> **Problem to work on**: From the data below, retype exactly the lines starting with the one that contains "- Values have" and ending with the one that contains "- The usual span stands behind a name", both included.

> **Data under study**:

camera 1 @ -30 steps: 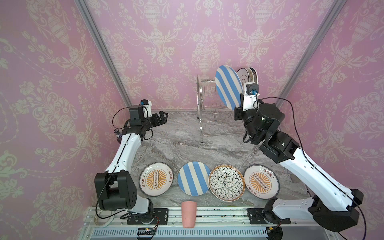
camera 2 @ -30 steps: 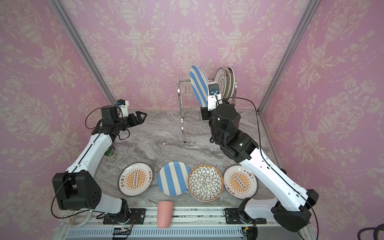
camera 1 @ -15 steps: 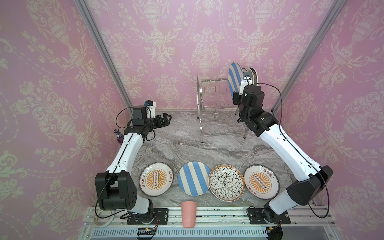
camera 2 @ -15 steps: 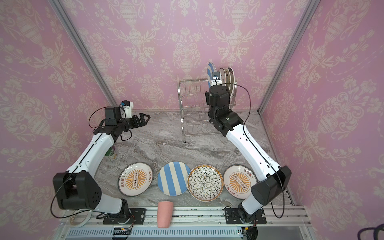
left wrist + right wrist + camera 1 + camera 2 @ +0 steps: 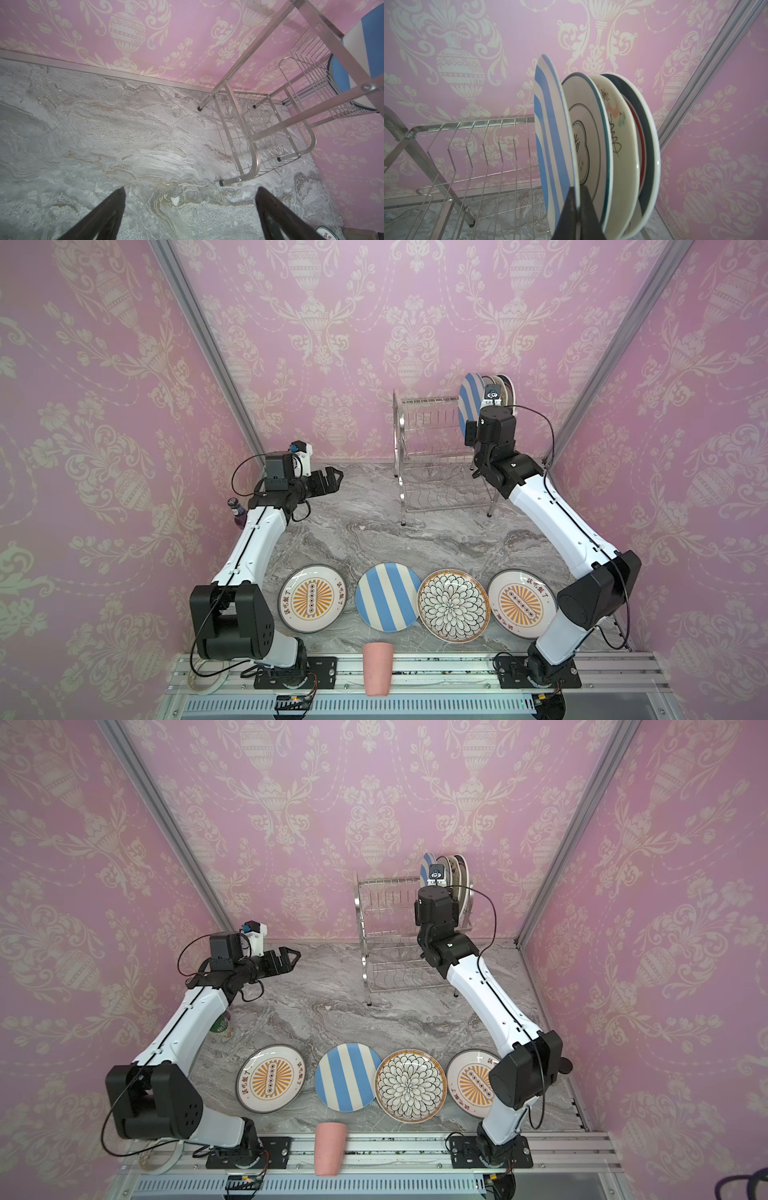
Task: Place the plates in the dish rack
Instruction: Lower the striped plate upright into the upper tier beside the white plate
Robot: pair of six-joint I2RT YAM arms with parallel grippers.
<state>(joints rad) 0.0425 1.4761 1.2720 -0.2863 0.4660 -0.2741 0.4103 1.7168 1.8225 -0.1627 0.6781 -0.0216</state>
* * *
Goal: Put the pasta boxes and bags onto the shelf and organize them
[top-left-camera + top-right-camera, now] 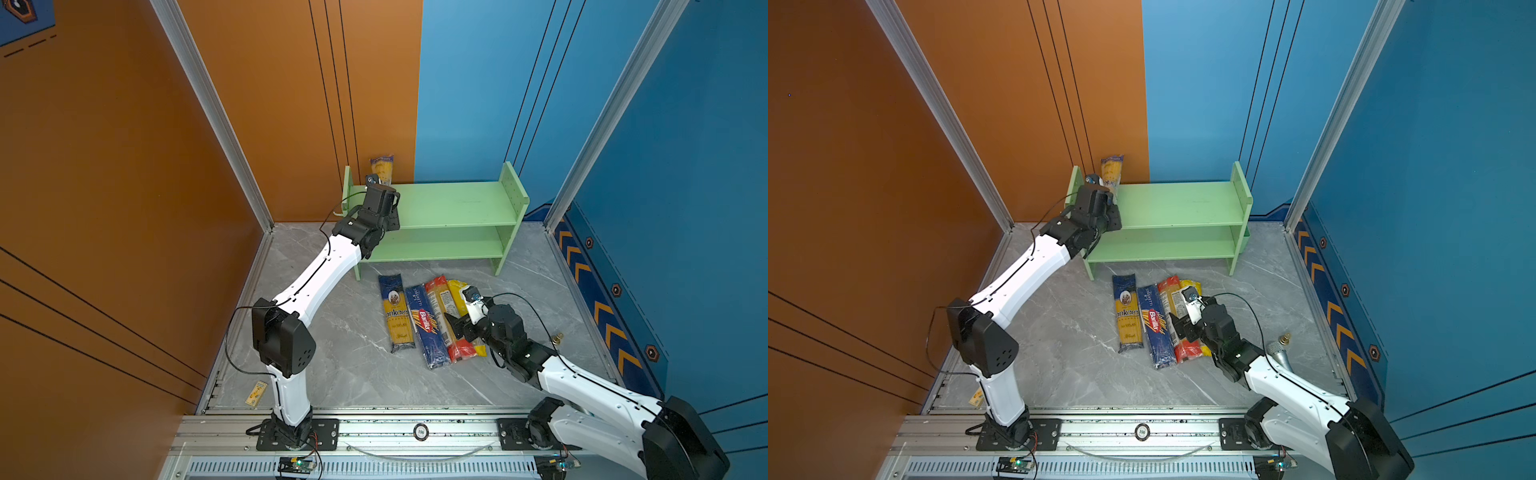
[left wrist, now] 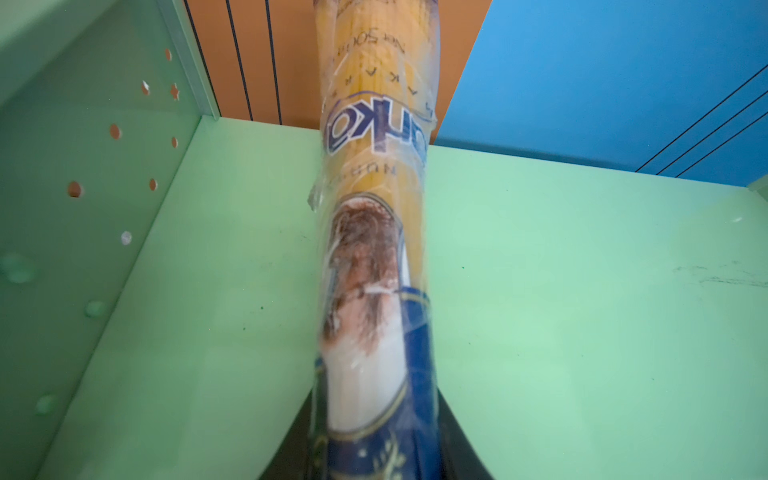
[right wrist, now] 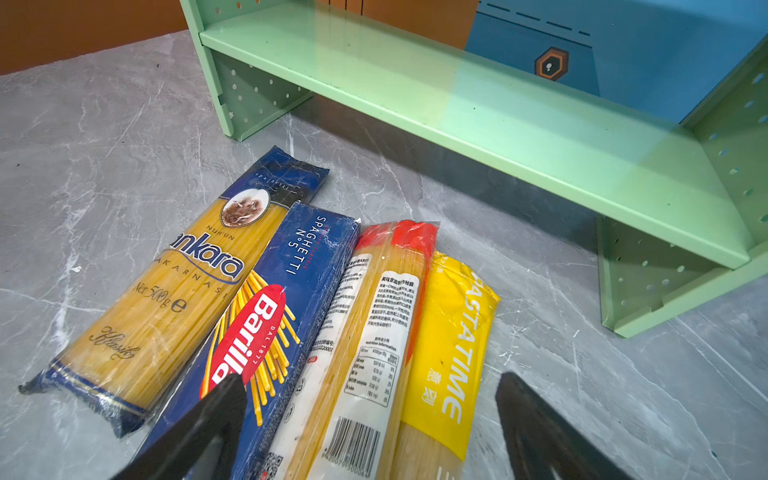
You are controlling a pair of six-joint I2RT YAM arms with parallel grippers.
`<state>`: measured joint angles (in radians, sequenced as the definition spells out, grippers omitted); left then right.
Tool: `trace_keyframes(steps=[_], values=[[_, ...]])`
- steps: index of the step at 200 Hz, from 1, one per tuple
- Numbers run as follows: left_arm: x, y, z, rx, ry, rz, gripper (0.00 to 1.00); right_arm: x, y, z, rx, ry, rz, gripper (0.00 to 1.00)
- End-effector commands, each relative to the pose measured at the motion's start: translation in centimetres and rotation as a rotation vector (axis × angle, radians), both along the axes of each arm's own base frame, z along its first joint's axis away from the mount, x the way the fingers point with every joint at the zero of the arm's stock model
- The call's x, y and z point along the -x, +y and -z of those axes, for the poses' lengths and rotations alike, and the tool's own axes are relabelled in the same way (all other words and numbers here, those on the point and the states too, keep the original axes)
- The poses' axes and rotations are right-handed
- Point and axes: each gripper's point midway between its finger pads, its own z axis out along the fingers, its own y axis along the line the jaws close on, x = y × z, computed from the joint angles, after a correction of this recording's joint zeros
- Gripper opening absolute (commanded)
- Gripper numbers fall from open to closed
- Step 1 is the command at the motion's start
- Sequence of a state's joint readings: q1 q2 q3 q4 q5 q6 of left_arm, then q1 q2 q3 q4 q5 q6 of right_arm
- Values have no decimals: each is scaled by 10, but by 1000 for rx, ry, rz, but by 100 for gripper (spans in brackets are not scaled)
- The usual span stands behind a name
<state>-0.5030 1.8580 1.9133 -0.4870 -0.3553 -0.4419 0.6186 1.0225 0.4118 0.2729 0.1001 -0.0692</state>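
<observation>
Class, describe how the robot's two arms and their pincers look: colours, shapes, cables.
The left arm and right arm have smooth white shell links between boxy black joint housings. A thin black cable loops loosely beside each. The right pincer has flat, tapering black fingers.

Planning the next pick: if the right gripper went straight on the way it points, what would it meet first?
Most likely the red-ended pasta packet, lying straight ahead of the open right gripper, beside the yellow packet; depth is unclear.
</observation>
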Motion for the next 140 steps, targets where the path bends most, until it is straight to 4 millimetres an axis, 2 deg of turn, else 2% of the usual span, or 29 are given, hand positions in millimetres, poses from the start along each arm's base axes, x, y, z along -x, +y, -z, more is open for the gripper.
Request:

> **Answer space**:
- Values have no decimals: each is scaled by 10, but by 1000 for rx, ry, rz, but by 100 for gripper (spans in brackets are not scaled)
- The usual span stands behind a name

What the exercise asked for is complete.